Starting from the first line below, repeat the data exactly through to the last.
(SUPPLIED INFORMATION Opens)
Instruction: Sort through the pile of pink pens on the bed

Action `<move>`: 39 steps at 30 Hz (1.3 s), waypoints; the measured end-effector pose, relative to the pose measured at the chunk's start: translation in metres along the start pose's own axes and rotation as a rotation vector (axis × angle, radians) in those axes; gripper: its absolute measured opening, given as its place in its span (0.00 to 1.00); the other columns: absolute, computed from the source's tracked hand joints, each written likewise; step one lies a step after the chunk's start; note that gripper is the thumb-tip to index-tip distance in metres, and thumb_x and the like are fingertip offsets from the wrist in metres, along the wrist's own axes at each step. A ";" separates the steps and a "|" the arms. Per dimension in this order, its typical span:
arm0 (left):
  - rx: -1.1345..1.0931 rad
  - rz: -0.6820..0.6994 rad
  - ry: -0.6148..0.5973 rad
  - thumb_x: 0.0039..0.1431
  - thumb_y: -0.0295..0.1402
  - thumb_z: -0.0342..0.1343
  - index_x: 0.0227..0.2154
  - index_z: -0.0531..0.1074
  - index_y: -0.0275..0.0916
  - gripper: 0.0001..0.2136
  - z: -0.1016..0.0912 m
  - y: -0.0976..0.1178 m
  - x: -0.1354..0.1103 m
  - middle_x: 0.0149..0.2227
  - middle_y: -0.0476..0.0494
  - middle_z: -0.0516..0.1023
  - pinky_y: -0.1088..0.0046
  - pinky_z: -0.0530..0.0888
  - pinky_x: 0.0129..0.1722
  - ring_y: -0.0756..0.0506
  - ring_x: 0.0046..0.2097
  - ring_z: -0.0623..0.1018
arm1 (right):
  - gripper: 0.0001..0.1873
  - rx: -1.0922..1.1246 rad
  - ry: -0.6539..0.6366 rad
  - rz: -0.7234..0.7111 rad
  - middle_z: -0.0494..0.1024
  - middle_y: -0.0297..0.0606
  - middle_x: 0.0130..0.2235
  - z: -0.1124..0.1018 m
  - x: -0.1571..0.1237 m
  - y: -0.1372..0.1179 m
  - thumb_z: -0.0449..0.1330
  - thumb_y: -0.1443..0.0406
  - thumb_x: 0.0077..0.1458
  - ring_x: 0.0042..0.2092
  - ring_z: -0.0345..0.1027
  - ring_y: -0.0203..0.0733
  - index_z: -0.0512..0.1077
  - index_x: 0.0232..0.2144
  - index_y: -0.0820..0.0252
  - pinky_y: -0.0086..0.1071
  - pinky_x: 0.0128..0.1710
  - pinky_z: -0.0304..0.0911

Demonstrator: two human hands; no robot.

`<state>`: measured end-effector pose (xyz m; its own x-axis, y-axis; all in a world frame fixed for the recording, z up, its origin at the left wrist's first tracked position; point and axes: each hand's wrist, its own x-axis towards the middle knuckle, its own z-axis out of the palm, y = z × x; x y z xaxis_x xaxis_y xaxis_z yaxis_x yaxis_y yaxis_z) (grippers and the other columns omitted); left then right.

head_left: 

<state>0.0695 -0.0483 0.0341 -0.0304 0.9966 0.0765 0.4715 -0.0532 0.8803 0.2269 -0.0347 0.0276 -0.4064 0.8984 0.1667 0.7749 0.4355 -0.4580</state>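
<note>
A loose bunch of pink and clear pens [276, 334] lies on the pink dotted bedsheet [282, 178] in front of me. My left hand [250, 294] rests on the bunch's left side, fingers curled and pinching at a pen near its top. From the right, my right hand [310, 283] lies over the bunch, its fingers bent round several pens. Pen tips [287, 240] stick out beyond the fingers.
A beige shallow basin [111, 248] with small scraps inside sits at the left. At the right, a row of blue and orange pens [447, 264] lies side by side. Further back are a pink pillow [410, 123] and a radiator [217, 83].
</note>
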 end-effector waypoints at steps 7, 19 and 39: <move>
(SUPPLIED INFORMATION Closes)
§ **ANSWER SECTION**:
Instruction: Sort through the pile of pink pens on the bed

Action `<move>`: 39 steps at 30 Hz (1.3 s), waypoints; the measured end-effector pose, relative to the pose measured at the chunk's start: translation in metres along the start pose's own axes and rotation as a rotation vector (axis × angle, radians) in those axes; gripper: its absolute measured opening, given as its place in its span (0.00 to 1.00); the other columns: absolute, computed from the source's tracked hand joints, each written likewise; step one lies a step after the chunk's start; note that gripper is the thumb-tip to index-tip distance in metres, and thumb_x and the like are fingertip offsets from the wrist in metres, along the wrist's own axes at each step. A ";" separates the steps and a "|" the arms. Per dimension in this order, its typical span:
arm0 (left):
  - rx: -1.1345..1.0931 rad
  - rz: -0.6820..0.6994 rad
  - ry: -0.6148..0.5973 rad
  - thumb_x: 0.0039..0.1431
  - thumb_y: -0.0295..0.1402
  - thumb_z: -0.0342..0.1343
  - index_x: 0.0227..0.2154
  - index_z: -0.0531..0.1074
  - index_y: -0.0275..0.0916
  - gripper: 0.0001..0.2136
  - z: -0.1016..0.0912 m
  - y: -0.0976..0.1178 m
  - x: -0.1354..0.1103 m
  - middle_x: 0.0149..0.2227
  - middle_y: -0.0476..0.0494
  - middle_z: -0.0516..0.1023
  - pinky_y: -0.1088..0.0046
  - pinky_z: -0.0530..0.0888
  - pinky_x: 0.0129..0.1722
  - ring_y: -0.0756..0.0506
  - ring_x: 0.0046..0.2097
  - ring_z: -0.0623..0.1018
arm1 (right):
  - gripper: 0.0001..0.1873
  - rx: -1.0922..1.1246 rad
  - ry: -0.6539..0.6366 rad
  - rz: -0.7234..0.7111 rad
  - middle_z: -0.0494..0.1024
  - middle_y: -0.0297..0.0606
  - middle_x: 0.0130..0.2235
  - z: -0.1124..0.1018 m
  - x: -0.1571..0.1237 m
  - y: -0.1372..0.1179 m
  - thumb_z: -0.0449..0.1330
  - thumb_y: -0.1443..0.0406
  - thumb_x: 0.0077..0.1458
  - ring_x: 0.0042..0.2092
  - ring_z: -0.0345..0.1027
  - ring_y: -0.0203..0.0733
  - index_z: -0.0512..0.1077
  - index_x: 0.0232..0.2144
  - index_y: -0.0820..0.0252
  - pinky_y: -0.0086..0.1071
  - pinky_x: 0.0128..0.1710
  - pinky_z: -0.0304..0.0911

Demonstrator: two human hands; no robot.

`<state>`: measured end-effector pose (xyz m; its own x-axis, y-axis; all in a world frame fixed for the recording, z up, its origin at the left wrist's first tracked position; point and axes: each hand's wrist, its own x-axis towards the middle knuckle, its own z-axis out of the palm, y = z × x; x y z xaxis_x xaxis_y xaxis_z yaxis_x yaxis_y yaxis_z) (grippers and the other columns omitted); left then right.

head_left: 

<state>0.0695 -0.0483 0.0341 -0.0304 0.9966 0.0765 0.4715 -0.0532 0.8803 0.2269 -0.0347 0.0276 -0.4064 0.8984 0.1667 0.7749 0.4355 -0.4580</state>
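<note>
A loose bunch of pink and clear pens [276, 334] lies on the pink dotted bedsheet [282, 178] in front of me. My left hand [250, 294] rests on the bunch's left side, fingers curled and pinching at a pen near its top. From the right, my right hand [310, 283] lies over the bunch, its fingers bent round several pens. Pen tips [287, 240] stick out beyond the fingers.
A beige shallow basin [111, 248] with small scraps inside sits at the left. At the right, a row of blue and orange pens [447, 264] lies side by side. Further back are a pink pillow [410, 123] and a radiator [217, 83].
</note>
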 end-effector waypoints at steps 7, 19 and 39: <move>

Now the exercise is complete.